## The records

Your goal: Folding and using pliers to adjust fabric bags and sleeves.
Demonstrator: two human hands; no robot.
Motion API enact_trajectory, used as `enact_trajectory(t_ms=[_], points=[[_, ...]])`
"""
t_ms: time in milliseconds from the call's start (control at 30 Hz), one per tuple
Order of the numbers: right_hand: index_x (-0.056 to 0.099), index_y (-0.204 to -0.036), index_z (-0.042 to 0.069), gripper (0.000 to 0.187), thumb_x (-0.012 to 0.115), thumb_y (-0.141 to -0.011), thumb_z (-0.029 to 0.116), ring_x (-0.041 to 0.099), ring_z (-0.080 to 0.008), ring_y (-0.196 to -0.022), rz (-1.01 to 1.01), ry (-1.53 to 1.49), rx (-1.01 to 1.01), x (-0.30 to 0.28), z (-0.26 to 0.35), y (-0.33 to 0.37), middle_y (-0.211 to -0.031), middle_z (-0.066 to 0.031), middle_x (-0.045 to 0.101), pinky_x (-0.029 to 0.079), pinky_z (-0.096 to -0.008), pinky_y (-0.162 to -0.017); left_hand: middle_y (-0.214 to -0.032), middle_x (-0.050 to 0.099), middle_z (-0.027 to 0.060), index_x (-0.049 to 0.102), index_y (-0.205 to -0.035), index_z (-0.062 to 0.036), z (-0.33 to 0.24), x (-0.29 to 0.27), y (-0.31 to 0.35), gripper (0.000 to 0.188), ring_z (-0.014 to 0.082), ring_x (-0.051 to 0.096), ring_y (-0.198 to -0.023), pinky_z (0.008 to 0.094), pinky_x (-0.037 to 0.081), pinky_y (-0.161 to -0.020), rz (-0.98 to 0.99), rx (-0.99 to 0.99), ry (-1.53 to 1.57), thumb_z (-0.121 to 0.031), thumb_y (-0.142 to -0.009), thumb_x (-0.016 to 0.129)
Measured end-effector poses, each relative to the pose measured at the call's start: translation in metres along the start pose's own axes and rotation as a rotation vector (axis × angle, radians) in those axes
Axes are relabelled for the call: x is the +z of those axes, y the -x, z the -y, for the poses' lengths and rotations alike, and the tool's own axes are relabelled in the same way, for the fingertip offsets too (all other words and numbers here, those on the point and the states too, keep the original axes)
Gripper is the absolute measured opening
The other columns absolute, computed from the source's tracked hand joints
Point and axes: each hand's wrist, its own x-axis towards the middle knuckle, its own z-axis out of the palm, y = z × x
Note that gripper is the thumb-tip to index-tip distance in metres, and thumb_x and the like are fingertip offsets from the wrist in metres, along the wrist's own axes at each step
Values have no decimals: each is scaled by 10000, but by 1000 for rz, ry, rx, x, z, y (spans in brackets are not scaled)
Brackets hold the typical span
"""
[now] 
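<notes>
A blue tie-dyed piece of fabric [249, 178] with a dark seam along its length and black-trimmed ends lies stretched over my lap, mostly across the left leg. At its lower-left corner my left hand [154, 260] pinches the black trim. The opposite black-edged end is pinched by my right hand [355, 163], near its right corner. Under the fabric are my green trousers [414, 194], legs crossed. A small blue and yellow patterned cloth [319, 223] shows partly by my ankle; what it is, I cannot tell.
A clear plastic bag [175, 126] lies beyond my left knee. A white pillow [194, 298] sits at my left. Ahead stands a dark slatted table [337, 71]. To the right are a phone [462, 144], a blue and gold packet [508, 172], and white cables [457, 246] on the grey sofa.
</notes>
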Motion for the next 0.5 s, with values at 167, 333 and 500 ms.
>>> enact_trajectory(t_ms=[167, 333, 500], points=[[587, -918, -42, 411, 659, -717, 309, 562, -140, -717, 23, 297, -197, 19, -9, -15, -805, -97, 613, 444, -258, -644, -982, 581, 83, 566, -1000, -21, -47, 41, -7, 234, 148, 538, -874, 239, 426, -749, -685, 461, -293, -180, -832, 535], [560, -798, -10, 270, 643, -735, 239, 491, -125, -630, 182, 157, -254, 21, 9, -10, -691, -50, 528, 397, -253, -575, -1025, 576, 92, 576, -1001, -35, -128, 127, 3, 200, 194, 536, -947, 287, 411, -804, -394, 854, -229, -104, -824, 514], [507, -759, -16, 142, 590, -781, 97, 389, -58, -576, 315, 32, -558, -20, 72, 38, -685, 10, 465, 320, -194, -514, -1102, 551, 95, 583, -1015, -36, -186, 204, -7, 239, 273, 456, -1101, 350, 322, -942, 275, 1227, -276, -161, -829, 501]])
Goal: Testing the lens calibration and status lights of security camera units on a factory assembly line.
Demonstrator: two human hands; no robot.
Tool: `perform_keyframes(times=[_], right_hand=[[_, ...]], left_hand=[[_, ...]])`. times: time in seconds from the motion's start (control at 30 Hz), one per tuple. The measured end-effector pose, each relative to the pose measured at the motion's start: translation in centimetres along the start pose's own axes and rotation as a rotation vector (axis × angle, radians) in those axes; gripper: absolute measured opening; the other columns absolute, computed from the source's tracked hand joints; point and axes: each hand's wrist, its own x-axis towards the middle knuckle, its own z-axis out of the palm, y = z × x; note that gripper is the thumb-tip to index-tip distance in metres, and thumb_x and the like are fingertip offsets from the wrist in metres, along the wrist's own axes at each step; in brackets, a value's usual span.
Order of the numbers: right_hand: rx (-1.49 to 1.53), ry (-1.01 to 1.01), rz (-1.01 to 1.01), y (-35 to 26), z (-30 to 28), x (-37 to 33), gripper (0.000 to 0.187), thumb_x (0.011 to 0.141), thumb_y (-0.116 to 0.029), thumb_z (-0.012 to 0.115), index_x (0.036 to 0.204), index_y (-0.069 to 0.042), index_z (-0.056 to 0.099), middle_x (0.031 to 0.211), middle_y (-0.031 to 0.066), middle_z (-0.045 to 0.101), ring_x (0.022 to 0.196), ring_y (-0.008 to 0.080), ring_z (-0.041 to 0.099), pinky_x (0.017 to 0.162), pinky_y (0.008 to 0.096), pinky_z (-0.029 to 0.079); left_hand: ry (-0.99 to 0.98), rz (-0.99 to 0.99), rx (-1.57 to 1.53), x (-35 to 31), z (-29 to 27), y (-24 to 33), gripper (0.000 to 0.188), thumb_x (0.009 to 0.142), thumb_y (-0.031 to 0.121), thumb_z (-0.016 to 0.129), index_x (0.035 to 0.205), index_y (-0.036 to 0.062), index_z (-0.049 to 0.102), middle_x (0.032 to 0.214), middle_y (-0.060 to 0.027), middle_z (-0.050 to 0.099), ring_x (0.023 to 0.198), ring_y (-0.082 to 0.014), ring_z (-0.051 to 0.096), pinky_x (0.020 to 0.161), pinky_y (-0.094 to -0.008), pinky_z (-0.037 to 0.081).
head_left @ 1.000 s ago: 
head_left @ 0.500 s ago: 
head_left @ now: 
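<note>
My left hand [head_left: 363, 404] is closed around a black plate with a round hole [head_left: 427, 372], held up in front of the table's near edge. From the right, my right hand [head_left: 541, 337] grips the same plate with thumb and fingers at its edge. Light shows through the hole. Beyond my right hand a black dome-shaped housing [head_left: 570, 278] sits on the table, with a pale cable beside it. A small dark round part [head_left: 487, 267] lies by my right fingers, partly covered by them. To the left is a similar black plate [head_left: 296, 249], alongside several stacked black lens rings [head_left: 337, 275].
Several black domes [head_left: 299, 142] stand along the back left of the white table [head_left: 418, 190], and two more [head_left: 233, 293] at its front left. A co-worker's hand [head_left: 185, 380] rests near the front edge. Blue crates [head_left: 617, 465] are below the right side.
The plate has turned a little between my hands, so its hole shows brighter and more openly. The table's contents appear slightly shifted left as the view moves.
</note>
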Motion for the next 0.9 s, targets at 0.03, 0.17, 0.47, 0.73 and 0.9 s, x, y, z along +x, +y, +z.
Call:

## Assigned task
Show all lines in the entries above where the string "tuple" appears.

## Response area
t_ms: time in milliseconds from the call's start (control at 30 Hz), one per tuple
Tool: `perform_keyframes(times=[_], right_hand=[[_, ...]], left_hand=[[_, ...]])`. times: time in seconds from the motion's start (control at 30 Hz), one per tuple. The measured end-effector pose, each relative to the pose measured at the motion's start: translation in centimetres along the start pose's own axes and rotation as a rotation vector (axis × angle, radians) in those axes; gripper: absolute measured opening; the other columns absolute, computed from the source's tracked hand joints; point and axes: each hand's wrist, its own x-axis towards the middle knuckle, its own z-axis out of the palm, y = z × x; note that gripper is the thumb-tip to index-tip distance in metres, and thumb_x and the like are fingertip offsets from the wrist in metres, along the wrist's own axes at each step; in brackets, a value's usual span.

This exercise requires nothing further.